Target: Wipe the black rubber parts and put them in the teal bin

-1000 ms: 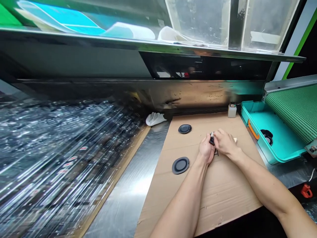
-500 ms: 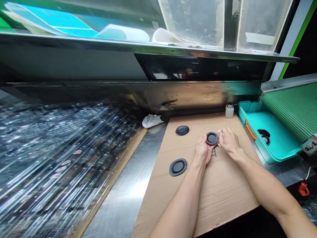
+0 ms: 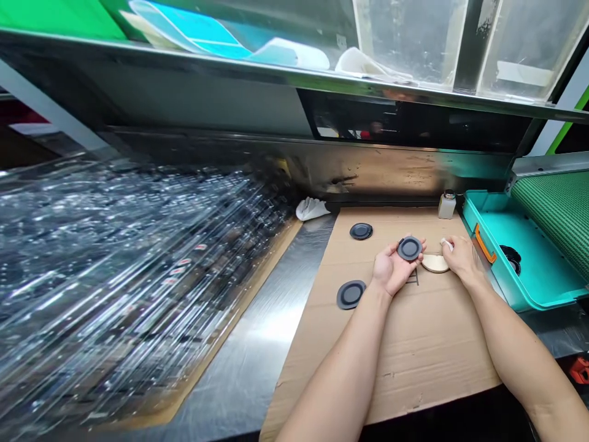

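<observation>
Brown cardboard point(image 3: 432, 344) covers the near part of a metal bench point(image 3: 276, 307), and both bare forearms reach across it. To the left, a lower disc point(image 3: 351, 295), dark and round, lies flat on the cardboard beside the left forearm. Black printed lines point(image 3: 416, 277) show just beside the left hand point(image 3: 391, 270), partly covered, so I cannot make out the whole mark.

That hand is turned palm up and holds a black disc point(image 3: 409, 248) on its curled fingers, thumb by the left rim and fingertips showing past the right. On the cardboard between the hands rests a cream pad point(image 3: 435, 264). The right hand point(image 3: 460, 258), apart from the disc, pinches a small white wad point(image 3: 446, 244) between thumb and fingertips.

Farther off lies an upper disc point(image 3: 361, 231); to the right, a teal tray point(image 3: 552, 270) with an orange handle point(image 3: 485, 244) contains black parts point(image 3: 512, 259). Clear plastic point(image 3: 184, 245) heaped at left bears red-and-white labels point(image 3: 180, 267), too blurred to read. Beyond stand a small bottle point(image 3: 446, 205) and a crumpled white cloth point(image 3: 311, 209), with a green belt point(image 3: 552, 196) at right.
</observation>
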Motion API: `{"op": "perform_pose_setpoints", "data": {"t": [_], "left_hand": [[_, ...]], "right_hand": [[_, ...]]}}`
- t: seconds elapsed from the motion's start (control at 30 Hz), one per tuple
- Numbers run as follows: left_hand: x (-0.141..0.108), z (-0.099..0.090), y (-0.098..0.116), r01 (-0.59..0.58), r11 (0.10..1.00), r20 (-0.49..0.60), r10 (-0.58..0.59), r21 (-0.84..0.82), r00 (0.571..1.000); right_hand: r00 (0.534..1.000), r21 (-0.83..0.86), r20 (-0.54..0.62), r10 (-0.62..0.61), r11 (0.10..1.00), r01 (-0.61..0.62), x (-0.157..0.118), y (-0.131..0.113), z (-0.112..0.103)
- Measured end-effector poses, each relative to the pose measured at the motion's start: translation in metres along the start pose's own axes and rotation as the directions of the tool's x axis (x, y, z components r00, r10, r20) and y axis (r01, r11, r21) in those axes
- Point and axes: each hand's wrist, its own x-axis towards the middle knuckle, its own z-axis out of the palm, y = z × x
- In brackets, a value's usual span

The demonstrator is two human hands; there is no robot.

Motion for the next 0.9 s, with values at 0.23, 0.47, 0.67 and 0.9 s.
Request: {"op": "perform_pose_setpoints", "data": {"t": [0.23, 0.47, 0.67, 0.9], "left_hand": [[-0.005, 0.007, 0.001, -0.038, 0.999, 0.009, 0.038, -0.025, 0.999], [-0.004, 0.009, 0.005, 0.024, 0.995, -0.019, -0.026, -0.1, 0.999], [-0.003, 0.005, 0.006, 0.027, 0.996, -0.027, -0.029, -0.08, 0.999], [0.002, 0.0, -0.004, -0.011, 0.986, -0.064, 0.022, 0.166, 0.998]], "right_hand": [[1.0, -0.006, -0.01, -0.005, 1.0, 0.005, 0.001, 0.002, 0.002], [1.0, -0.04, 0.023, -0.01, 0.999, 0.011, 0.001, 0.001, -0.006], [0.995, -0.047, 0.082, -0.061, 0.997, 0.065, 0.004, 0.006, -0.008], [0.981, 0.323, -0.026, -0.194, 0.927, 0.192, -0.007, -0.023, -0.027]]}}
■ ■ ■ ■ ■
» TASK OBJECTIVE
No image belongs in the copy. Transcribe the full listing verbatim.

» ANSWER SPACE
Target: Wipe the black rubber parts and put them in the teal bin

-1000 ms: 
-500 ms: 
+0 ms: 

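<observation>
Brown cardboard point(image 3: 432, 344) covers the near part of a metal bench point(image 3: 276, 307), and both bare forearms reach across it. To the left, a lower disc point(image 3: 351, 295), dark and round, lies flat on the cardboard beside the left forearm. Black printed lines point(image 3: 416, 277) show just beside the left hand point(image 3: 391, 270), partly covered, so I cannot make out the whole mark.

That hand is turned palm up and holds a black disc point(image 3: 409, 248) on its curled fingers, thumb by the left rim and fingertips showing past the right. On the cardboard between the hands rests a cream pad point(image 3: 435, 264). The right hand point(image 3: 460, 258), apart from the disc, pinches a small white wad point(image 3: 446, 244) between thumb and fingertips.

Farther off lies an upper disc point(image 3: 361, 231); to the right, a teal tray point(image 3: 552, 270) with an orange handle point(image 3: 485, 244) contains black parts point(image 3: 512, 259). Clear plastic point(image 3: 184, 245) heaped at left bears red-and-white labels point(image 3: 180, 267), too blurred to read. Beyond stand a small bottle point(image 3: 446, 205) and a crumpled white cloth point(image 3: 311, 209), with a green belt point(image 3: 552, 196) at right.
</observation>
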Motion API: `{"op": "perform_pose_setpoints", "data": {"t": [_], "left_hand": [[_, ...]], "right_hand": [[_, ...]]}}`
- t: seconds elapsed from the motion's start (control at 30 Hz), one per tuple
- Numbers run as follows: left_hand: x (-0.141..0.108), z (-0.099..0.090), y (-0.098..0.116), r01 (-0.59..0.58), r11 (0.10..1.00), r20 (-0.49..0.60), r10 (-0.58..0.59), r21 (-0.84..0.82), r00 (0.571..1.000); right_hand: r00 (0.534..1.000), r21 (-0.83..0.86), r20 (-0.54..0.62), r10 (-0.62..0.61), r11 (0.10..1.00), r01 (-0.61..0.62), x (-0.157..0.118), y (-0.131..0.113), z (-0.112..0.103)
- Measured end-effector poses, each relative to the pose measured at the motion's start: translation in metres along the start pose's own axes and rotation as the directions of the tool's x axis (x, y, z components r00, r10, r20) and y axis (r01, r11, r21) in those axes
- Point and axes: each hand's wrist, its own x-axis towards the middle knuckle, its own z-axis out of the palm, y = z × x
- In brackets, a value's usual span

The demonstrator is two human hands; there is no robot.

Motion for the next 0.9 s, with values at 0.23, 0.47, 0.67 and 0.9 s.
Request: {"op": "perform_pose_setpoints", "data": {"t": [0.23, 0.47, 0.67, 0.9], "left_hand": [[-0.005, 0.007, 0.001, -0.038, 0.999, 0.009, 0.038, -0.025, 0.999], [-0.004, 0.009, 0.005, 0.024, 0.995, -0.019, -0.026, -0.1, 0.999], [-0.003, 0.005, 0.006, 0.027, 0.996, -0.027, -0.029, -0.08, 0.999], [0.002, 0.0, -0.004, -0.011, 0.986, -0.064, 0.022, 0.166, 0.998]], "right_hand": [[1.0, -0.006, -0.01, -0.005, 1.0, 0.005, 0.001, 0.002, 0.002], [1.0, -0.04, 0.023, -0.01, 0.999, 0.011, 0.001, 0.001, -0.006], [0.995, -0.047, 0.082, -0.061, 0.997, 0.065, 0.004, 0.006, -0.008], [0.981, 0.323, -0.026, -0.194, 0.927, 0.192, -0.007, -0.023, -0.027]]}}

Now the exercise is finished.